HHL: Adults have stem cells? I thought stem cells came from embryos.
HARE: In the past four years, doctors have learned that we all have stem cells. In adults, stem cells are found throughout the body; an extremely abundant source is bone marrow. Using needle aspiration, cells can be removed from the marrow, most often from the hip bone where they’re more accessible and plentiful.

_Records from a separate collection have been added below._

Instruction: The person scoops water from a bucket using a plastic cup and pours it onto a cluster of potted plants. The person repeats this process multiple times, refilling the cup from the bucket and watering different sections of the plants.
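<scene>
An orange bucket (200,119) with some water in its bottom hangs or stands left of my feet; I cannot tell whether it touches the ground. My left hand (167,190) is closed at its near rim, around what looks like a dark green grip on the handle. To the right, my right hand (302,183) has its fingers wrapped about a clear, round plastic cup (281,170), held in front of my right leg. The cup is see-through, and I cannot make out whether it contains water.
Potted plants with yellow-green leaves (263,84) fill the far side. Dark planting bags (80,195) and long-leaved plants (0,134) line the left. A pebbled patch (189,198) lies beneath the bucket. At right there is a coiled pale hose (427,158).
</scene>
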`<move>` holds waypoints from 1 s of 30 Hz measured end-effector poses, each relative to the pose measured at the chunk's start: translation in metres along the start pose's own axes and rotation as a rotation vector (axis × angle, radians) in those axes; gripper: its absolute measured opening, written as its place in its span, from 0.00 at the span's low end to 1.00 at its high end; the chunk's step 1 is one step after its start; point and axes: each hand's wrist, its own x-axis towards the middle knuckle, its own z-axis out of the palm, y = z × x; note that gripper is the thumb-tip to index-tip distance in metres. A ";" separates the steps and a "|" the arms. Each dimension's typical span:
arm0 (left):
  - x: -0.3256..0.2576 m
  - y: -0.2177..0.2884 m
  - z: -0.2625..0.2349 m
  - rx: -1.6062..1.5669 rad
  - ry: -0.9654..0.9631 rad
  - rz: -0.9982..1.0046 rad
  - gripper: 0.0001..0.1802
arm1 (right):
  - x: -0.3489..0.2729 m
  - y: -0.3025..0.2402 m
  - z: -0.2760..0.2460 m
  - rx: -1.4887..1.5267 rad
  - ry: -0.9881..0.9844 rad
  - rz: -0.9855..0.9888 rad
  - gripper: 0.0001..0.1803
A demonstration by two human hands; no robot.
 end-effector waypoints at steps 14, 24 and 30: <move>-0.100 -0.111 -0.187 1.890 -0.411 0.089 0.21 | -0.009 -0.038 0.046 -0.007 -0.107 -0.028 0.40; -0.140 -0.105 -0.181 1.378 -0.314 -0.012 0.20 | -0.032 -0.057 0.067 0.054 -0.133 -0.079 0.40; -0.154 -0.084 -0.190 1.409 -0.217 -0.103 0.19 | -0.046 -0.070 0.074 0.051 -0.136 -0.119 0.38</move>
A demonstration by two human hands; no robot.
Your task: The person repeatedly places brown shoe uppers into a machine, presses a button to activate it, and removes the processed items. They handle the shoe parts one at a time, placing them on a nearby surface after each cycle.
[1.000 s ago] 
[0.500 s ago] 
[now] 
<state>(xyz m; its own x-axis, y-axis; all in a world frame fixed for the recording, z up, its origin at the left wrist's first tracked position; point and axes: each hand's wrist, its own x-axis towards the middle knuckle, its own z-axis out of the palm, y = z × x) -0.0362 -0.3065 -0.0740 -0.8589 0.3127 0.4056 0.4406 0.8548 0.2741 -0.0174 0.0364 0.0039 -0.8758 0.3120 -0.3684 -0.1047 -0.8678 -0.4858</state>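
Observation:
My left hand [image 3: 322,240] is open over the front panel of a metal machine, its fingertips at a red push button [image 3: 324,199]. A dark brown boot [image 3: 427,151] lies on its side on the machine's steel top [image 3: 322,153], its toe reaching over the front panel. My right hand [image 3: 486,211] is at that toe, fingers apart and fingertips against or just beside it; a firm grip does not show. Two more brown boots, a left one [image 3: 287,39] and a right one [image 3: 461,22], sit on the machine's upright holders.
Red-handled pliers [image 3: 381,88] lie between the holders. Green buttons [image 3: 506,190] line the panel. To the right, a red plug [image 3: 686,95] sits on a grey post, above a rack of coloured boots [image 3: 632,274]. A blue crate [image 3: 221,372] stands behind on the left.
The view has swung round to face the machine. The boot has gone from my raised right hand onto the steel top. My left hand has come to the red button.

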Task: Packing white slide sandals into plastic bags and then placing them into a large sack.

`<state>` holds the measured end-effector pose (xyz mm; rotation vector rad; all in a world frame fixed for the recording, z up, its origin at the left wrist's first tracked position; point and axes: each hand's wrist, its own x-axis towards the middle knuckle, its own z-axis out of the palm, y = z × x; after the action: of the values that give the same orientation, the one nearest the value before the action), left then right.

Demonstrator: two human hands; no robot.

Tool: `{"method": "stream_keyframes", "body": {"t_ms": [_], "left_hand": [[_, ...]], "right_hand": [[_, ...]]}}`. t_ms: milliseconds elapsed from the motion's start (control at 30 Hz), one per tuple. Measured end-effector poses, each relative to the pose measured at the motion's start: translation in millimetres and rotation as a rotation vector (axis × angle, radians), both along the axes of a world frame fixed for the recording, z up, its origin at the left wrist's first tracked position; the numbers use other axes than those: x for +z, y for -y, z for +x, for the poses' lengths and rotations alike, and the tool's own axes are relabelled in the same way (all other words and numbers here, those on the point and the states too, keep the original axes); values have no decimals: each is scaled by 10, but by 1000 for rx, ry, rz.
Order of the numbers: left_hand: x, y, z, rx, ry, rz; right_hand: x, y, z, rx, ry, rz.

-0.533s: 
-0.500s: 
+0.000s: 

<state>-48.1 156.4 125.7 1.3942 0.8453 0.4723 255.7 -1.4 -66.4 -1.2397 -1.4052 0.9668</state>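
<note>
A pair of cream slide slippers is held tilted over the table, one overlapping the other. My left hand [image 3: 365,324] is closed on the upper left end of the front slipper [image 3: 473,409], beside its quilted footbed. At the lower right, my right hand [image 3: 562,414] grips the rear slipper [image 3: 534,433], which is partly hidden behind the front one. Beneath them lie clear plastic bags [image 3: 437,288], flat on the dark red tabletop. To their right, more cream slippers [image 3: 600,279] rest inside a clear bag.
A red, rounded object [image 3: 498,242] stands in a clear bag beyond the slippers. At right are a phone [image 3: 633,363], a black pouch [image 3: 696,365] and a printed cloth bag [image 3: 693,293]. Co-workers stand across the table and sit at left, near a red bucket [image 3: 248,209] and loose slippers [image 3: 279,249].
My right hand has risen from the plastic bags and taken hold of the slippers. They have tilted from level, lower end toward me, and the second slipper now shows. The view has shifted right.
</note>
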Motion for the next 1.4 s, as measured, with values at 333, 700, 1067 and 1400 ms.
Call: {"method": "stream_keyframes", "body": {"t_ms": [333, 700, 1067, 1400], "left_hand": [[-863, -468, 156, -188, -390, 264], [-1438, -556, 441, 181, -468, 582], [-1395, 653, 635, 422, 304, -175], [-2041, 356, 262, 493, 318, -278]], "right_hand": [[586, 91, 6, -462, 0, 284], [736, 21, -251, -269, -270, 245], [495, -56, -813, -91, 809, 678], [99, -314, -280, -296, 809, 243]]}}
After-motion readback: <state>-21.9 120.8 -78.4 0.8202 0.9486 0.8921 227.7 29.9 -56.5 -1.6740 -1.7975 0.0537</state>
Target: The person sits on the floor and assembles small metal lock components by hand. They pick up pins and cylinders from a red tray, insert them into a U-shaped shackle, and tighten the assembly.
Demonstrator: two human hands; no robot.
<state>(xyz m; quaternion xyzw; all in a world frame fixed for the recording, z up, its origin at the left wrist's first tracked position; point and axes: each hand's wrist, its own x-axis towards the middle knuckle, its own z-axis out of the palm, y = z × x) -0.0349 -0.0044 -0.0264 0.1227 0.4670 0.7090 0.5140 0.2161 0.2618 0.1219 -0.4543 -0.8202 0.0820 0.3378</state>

The cells then are encouraged to multiply in labs before being returned to the body.
Animal studies show such stem cells can convert into heart and vascular cells, which can be used to strengthen weakened hearts and improve sluggish pumping power.
Results in humans are mixed.
- One study, from the University of Finland, showed “significant improvement” of heart-pumping action six months after 80 patients had bone stem cells injected into their hearts.
- In a study at the University of Leicester in England, the health of 63 heart-attack survivors failed to improve despite the hip bone stem cells injected into their heart muscles or blood vessels.
- Researchers at the University of California-San Diego removed thigh muscle in 23 heart-failure patients. They spurred stem cells from that muscle to multiply in a lab until they reached 600 million cells. Those cells then were injected into the patient’s heart via a catheter. A year later, patients who received the injections were healthy, with improved heart pumping function and better life quality. Those who were treated traditionally fared worse on both counts.